* Task *
Copy all records verbatim.

════════

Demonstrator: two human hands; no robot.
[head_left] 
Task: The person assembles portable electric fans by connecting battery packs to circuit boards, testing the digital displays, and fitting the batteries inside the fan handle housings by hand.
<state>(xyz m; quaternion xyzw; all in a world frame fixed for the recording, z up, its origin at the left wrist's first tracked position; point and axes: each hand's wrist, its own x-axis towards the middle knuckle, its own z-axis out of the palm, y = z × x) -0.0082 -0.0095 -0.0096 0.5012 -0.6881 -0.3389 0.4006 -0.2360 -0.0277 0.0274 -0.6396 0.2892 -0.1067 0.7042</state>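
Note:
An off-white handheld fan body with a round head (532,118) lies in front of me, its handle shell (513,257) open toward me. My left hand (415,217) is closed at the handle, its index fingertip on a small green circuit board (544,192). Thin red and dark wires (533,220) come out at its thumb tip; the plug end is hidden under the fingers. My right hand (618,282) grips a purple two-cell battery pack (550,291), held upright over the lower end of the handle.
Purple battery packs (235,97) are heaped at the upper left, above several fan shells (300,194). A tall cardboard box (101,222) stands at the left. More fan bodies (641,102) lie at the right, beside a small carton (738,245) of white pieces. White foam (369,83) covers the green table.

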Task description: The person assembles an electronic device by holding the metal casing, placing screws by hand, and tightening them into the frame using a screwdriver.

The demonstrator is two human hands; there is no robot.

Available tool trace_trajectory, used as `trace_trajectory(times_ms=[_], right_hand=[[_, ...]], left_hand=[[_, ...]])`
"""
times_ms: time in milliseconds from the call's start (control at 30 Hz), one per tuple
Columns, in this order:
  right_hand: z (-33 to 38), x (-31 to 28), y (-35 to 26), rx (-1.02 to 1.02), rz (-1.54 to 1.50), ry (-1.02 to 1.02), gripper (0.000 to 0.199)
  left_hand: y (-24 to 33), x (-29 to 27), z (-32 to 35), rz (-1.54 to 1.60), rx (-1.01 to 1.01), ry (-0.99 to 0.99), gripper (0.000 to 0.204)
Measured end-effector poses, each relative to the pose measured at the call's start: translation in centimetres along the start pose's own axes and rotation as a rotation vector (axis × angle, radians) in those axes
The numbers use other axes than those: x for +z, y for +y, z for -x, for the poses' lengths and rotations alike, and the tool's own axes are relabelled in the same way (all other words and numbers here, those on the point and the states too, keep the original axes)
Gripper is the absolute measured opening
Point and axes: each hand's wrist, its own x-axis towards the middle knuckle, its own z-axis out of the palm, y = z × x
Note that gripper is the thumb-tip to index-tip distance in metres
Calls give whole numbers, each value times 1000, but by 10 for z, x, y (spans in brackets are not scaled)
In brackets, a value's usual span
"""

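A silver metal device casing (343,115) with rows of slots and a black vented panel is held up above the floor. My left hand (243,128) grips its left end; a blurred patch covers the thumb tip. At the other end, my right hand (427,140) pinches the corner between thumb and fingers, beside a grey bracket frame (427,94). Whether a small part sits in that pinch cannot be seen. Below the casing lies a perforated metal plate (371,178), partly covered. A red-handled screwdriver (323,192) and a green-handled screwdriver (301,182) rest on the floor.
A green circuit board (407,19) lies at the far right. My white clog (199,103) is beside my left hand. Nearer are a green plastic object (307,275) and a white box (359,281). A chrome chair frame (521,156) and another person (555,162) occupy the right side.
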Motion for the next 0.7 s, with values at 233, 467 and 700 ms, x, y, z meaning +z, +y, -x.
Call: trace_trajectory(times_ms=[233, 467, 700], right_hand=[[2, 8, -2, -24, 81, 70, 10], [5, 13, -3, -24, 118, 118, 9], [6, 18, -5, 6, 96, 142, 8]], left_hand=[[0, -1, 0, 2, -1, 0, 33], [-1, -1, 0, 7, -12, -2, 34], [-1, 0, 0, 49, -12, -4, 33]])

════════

* Your solution *
Demonstrator: two human hands; no robot.
[head_left] 
Task: The person assembles portable electric fans by connecting battery packs to circuit boards, testing the digital displays, and fitting the batteries inside the fan handle housings by hand.
<state>(xyz m; quaternion xyzw; all in a world frame fixed for the recording, z up, its origin at the left wrist's first tracked position; point and axes: each hand's wrist, its own x-axis towards the middle knuckle, its own z-axis out of the palm, y = z × x) -0.0082 -0.0095 -0.0096 0.5012 -0.6881 -0.3389 0.4006 -0.2360 -0.0277 0.0274 -0.6396 0.2892 -0.1067 0.7042</state>
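Note:
An off-white handheld fan body with a round head (532,118) lies in front of me, its handle shell (513,257) open toward me. My left hand (415,217) is closed at the handle, its index fingertip on a small green circuit board (544,192). Thin red and dark wires (533,220) come out at its thumb tip; the plug end is hidden under the fingers. My right hand (618,282) grips a purple two-cell battery pack (550,291), held upright over the lower end of the handle.
Purple battery packs (235,97) are heaped at the upper left, above several fan shells (300,194). A tall cardboard box (101,222) stands at the left. More fan bodies (641,102) lie at the right, beside a small carton (738,245) of white pieces. White foam (369,83) covers the green table.
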
Task description: The person assembles an electronic device by holding the metal casing, placing screws by hand, and tightening them into the frame using a screwdriver.

The demonstrator is two human hands; there is no robot.

Available tool trace_trajectory, used as `trace_trajectory(times_ms=[_], right_hand=[[_, ...]], left_hand=[[_, ...]])`
"""
times_ms: time in milliseconds from the call's start (control at 30 Hz), one per tuple
Columns, in this order:
  right_hand: z (-33 to 38), x (-31 to 28), y (-35 to 26), rx (-1.02 to 1.02), rz (-1.54 to 1.50), ry (-1.02 to 1.02), gripper (0.000 to 0.199)
  left_hand: y (-24 to 33), x (-29 to 27), z (-32 to 35), rz (-1.54 to 1.60), rx (-1.01 to 1.01), ry (-0.99 to 0.99), gripper (0.000 to 0.204)
Measured end-effector poses, each relative to the pose measured at the call's start: translation in centimetres along the start pose's own axes and rotation as a rotation vector (axis × angle, radians) in those axes
The numbers use other axes than those: x for +z, y for +y, z for -x, for the poses' lengths and rotations alike, and the tool's own axes are relabelled in the same way (all other words and numbers here, those on the point and the states too, keep the original axes)
Gripper is the absolute measured opening
Point and axes: each hand's wrist, its own x-axis towards the middle knuckle, its own z-axis out of the palm, y = z × x
Note that gripper is the thumb-tip to index-tip distance in metres
Calls give whole numbers, each value times 1000, but by 10 for z, x, y (spans in brackets are not scaled)
In brackets, a value's usual span
"""

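A silver metal device casing (343,115) with rows of slots and a black vented panel is held up above the floor. My left hand (243,128) grips its left end; a blurred patch covers the thumb tip. At the other end, my right hand (427,140) pinches the corner between thumb and fingers, beside a grey bracket frame (427,94). Whether a small part sits in that pinch cannot be seen. Below the casing lies a perforated metal plate (371,178), partly covered. A red-handled screwdriver (323,192) and a green-handled screwdriver (301,182) rest on the floor.
A green circuit board (407,19) lies at the far right. My white clog (199,103) is beside my left hand. Nearer are a green plastic object (307,275) and a white box (359,281). A chrome chair frame (521,156) and another person (555,162) occupy the right side.
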Motion for the next 0.7 s, with values at 233, 467 and 700 ms, x, y, z meaning +z, +y, -x.
Call: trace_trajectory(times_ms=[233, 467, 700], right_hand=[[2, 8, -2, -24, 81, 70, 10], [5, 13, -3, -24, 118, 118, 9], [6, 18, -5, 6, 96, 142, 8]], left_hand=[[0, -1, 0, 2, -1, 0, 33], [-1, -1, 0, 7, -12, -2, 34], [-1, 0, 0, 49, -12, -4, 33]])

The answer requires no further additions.